• Brief: Would you filter these records and copy every line that has the word "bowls"?

[Data excerpts]
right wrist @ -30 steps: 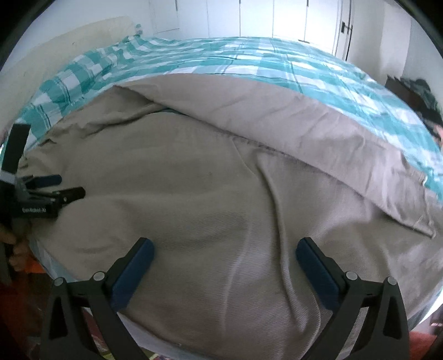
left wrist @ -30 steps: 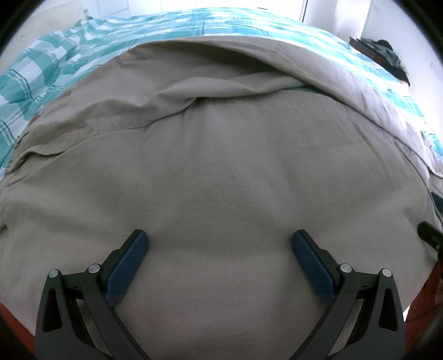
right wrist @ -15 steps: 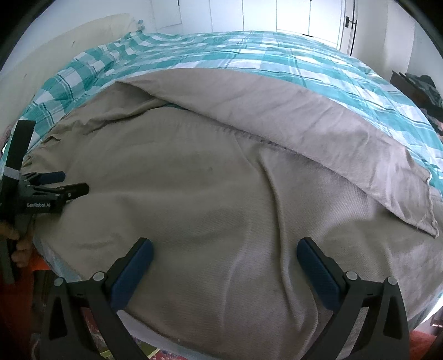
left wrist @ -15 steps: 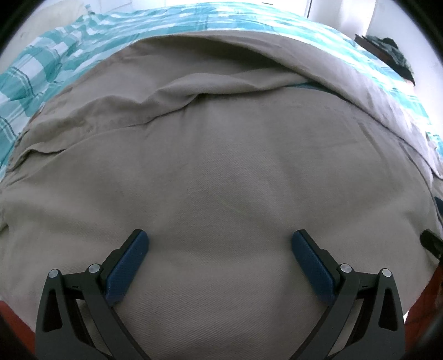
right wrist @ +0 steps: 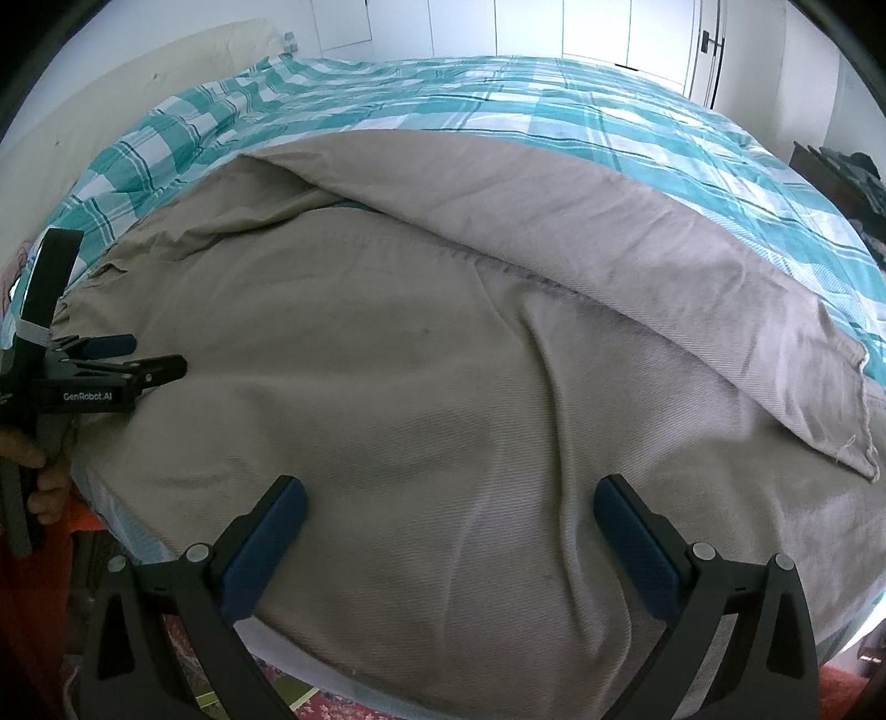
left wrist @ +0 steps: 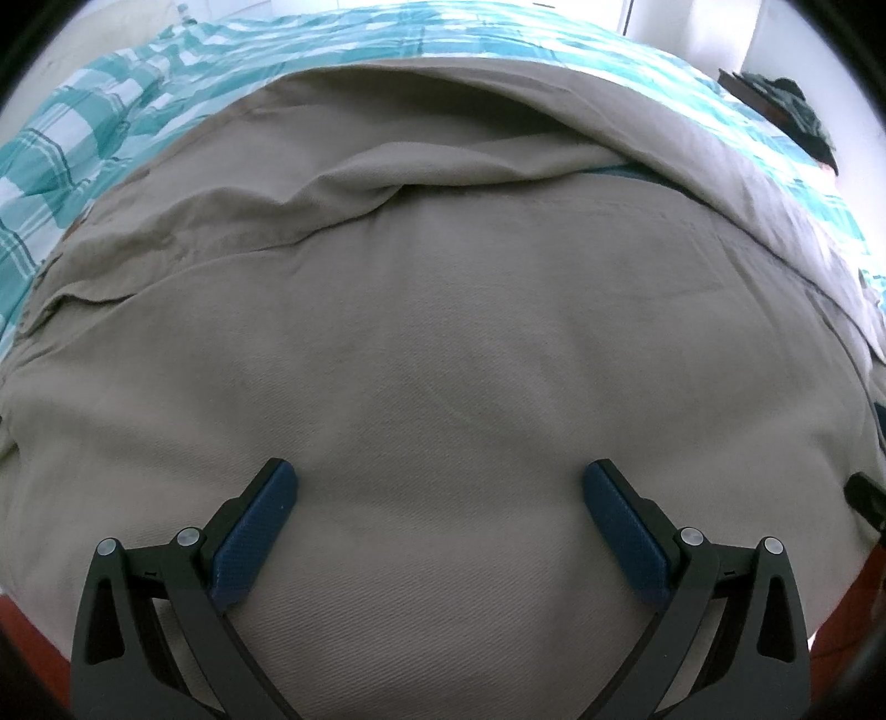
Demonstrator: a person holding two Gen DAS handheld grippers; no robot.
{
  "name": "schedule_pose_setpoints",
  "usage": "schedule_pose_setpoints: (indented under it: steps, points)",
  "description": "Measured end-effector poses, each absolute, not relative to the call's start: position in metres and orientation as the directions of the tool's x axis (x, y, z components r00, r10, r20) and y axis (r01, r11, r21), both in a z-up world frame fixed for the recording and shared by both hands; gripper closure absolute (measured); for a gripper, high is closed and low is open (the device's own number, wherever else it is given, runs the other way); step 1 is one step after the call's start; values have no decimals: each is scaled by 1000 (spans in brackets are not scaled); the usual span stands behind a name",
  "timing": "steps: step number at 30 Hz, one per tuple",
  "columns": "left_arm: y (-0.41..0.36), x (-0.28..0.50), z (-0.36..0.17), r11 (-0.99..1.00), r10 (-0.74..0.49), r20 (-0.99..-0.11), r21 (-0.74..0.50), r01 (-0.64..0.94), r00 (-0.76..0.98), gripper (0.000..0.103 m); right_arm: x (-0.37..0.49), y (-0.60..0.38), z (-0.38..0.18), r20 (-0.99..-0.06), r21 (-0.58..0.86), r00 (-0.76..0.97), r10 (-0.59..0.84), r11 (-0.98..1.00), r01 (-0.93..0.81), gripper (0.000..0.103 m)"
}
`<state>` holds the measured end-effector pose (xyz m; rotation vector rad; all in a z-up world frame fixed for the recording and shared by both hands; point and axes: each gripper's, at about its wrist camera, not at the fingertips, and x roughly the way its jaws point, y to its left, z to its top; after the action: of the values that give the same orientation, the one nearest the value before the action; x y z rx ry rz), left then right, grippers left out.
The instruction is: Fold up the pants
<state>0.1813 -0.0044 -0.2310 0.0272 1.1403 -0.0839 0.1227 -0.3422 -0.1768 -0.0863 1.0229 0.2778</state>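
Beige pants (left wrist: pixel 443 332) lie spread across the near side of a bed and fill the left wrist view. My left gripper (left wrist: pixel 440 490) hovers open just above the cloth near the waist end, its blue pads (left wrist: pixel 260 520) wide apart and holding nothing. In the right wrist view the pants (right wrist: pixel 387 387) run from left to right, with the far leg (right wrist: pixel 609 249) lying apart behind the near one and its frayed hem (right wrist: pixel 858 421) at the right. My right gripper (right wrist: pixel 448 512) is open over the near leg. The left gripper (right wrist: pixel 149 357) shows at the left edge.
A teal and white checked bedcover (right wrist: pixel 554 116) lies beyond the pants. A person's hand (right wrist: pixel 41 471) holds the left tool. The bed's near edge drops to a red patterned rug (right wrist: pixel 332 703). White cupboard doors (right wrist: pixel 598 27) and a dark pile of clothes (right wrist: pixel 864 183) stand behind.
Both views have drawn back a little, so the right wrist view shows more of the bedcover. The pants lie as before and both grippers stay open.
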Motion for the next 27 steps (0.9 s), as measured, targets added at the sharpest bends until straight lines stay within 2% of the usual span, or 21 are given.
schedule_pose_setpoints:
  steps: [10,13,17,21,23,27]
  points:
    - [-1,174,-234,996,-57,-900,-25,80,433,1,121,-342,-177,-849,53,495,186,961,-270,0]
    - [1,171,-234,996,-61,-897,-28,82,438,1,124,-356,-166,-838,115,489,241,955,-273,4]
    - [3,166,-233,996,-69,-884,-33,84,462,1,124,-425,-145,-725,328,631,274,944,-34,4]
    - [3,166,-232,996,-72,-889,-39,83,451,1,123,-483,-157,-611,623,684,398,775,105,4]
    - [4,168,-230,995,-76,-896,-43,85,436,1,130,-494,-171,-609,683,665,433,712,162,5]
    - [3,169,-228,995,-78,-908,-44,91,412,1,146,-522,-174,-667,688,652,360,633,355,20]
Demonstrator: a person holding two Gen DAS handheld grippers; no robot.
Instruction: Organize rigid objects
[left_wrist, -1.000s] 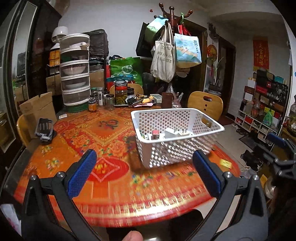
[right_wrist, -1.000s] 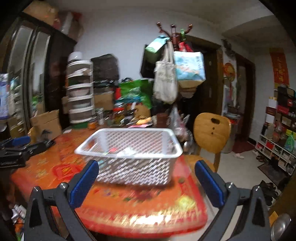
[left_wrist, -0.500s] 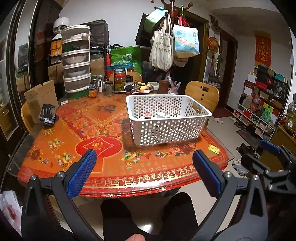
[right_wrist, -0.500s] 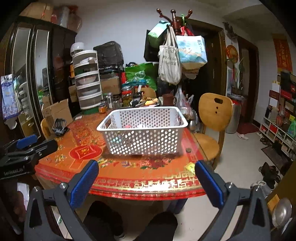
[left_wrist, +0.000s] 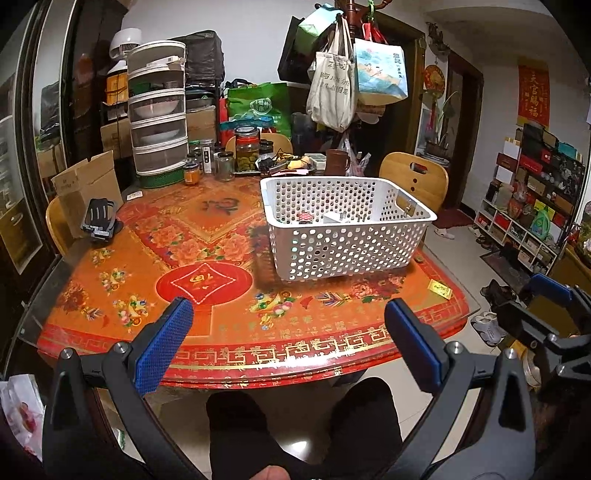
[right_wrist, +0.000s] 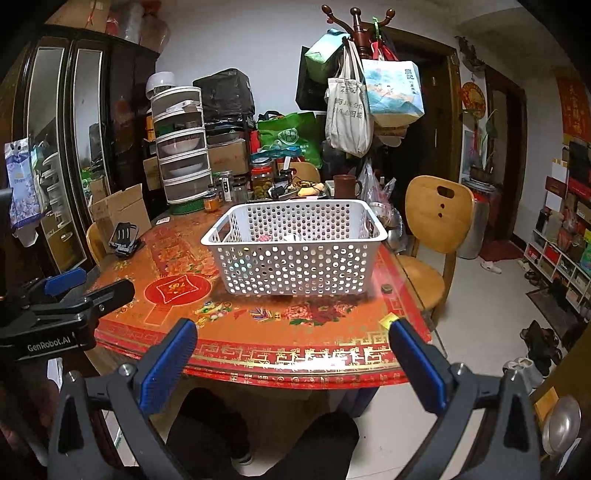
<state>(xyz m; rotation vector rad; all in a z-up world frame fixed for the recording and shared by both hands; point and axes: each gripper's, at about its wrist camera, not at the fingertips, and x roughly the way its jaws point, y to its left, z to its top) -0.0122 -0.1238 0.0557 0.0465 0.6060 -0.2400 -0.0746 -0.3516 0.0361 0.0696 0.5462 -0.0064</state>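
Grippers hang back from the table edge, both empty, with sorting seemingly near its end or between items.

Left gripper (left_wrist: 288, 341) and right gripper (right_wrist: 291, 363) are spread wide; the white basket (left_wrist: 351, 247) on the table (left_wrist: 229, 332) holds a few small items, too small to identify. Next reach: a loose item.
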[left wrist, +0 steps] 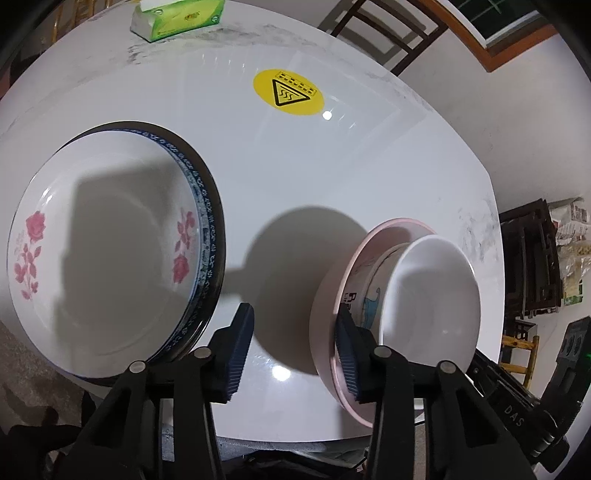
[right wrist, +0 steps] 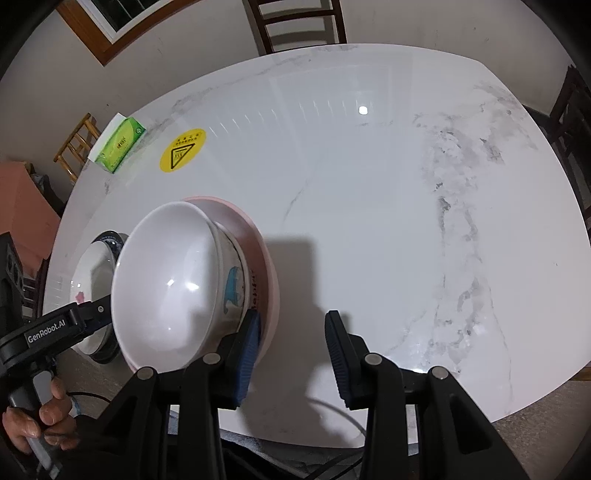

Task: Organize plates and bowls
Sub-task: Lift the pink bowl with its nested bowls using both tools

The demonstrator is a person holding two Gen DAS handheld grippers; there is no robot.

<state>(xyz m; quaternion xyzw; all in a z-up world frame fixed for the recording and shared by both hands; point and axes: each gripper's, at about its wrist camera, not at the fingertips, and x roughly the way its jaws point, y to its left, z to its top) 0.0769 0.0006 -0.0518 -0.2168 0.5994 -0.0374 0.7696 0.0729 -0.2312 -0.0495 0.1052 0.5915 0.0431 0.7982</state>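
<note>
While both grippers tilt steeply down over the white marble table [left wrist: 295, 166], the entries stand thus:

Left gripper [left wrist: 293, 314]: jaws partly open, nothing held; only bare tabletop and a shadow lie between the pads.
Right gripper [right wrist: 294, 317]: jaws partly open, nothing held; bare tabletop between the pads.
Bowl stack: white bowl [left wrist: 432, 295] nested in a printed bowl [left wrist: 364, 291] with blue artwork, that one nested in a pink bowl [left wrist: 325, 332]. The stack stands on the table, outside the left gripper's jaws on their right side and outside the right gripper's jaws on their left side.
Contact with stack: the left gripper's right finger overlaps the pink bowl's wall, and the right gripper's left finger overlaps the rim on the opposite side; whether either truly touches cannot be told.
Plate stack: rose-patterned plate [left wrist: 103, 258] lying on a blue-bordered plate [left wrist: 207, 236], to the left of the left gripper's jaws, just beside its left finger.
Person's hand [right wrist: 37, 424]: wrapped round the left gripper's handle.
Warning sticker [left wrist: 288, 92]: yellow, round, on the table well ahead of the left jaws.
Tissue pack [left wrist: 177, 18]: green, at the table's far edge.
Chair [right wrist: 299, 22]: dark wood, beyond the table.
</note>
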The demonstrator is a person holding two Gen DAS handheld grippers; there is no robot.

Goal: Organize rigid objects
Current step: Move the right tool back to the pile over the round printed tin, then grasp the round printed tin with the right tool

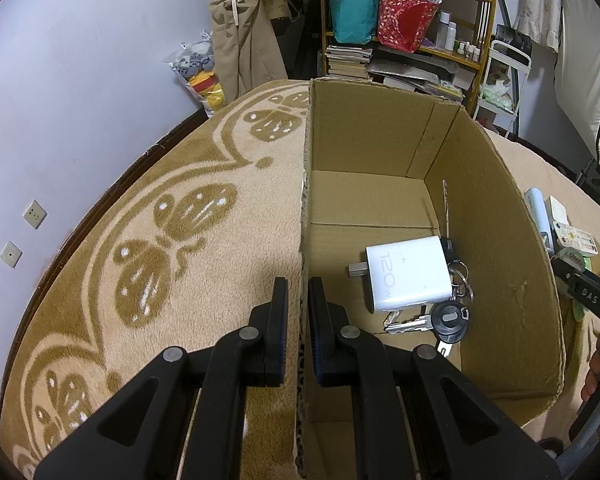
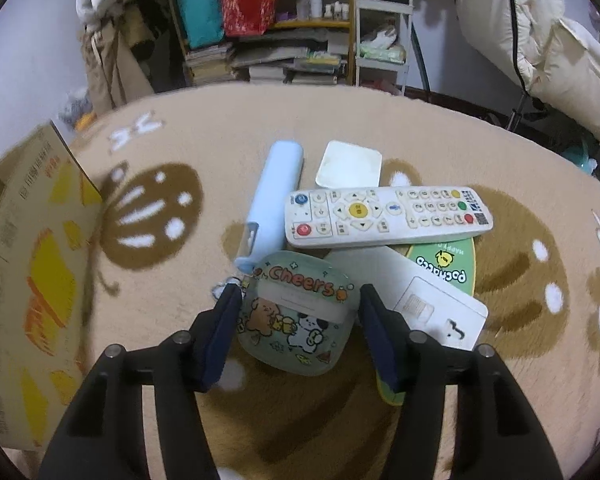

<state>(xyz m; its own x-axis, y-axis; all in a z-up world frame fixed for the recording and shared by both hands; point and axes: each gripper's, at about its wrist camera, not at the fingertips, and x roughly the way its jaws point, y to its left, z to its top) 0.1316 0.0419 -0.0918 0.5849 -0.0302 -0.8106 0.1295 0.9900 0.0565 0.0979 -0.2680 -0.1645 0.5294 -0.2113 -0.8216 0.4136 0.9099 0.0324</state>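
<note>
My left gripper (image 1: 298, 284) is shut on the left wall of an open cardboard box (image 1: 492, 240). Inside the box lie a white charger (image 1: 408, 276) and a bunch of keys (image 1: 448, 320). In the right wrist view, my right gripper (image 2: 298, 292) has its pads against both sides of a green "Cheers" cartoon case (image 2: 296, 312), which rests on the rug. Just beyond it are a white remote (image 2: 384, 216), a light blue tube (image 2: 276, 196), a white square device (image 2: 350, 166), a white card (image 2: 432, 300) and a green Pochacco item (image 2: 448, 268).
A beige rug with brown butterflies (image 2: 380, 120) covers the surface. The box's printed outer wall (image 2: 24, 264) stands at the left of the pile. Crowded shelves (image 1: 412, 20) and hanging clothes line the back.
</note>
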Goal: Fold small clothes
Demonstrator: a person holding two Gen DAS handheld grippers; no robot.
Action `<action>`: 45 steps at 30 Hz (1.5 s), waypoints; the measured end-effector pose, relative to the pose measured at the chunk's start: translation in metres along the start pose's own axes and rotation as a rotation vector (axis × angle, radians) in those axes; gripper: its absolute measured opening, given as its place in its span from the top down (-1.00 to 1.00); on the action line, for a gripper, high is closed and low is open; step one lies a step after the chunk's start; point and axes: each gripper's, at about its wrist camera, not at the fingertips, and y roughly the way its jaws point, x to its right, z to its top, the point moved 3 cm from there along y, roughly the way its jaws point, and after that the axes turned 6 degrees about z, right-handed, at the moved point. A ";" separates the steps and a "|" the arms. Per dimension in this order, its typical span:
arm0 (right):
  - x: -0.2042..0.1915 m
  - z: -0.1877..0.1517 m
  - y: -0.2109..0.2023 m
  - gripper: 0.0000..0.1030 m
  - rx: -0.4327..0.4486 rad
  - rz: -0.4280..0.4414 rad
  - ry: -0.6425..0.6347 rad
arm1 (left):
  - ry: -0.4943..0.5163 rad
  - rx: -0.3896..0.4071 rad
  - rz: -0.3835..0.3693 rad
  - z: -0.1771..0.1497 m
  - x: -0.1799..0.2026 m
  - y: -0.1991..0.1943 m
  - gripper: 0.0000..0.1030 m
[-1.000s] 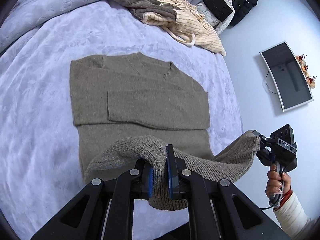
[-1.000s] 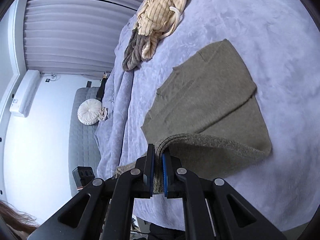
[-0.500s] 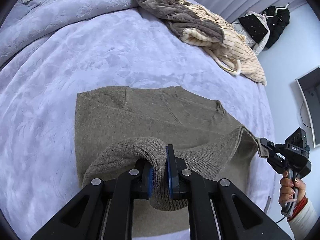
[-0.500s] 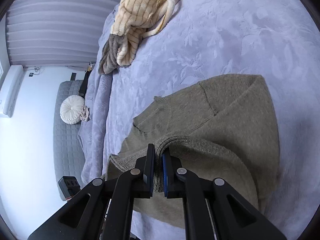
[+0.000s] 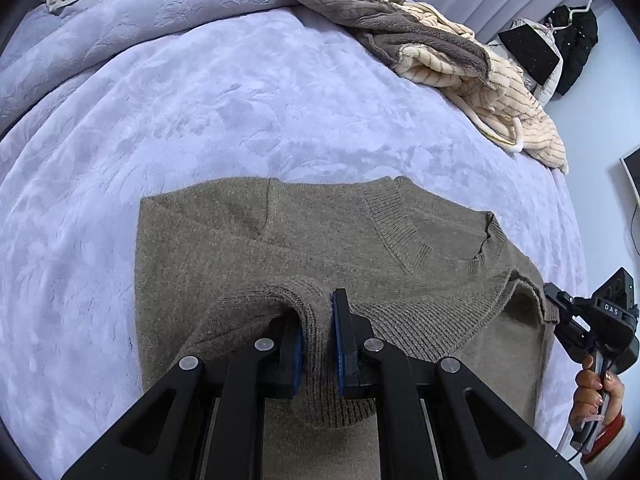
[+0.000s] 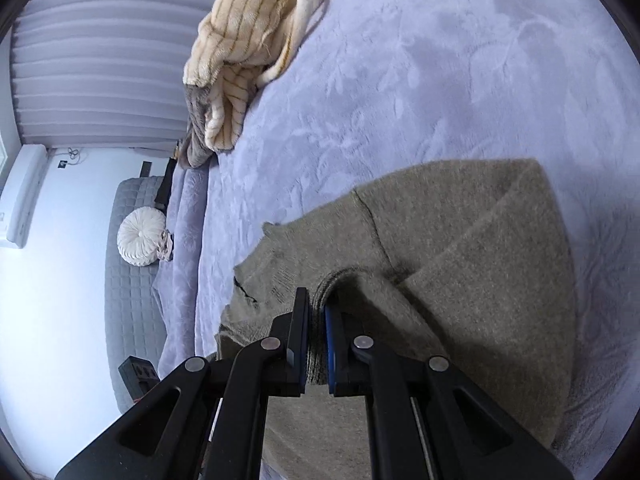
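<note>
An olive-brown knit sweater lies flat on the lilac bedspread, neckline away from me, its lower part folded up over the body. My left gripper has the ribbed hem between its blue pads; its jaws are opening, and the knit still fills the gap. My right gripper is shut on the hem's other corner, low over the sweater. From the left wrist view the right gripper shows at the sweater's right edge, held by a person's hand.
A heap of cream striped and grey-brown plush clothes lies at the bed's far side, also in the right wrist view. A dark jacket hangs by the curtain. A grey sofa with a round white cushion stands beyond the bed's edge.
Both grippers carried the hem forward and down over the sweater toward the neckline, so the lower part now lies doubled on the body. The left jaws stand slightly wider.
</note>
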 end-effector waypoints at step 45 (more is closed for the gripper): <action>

• Solution to the problem:
Task: Organize plates and bowls
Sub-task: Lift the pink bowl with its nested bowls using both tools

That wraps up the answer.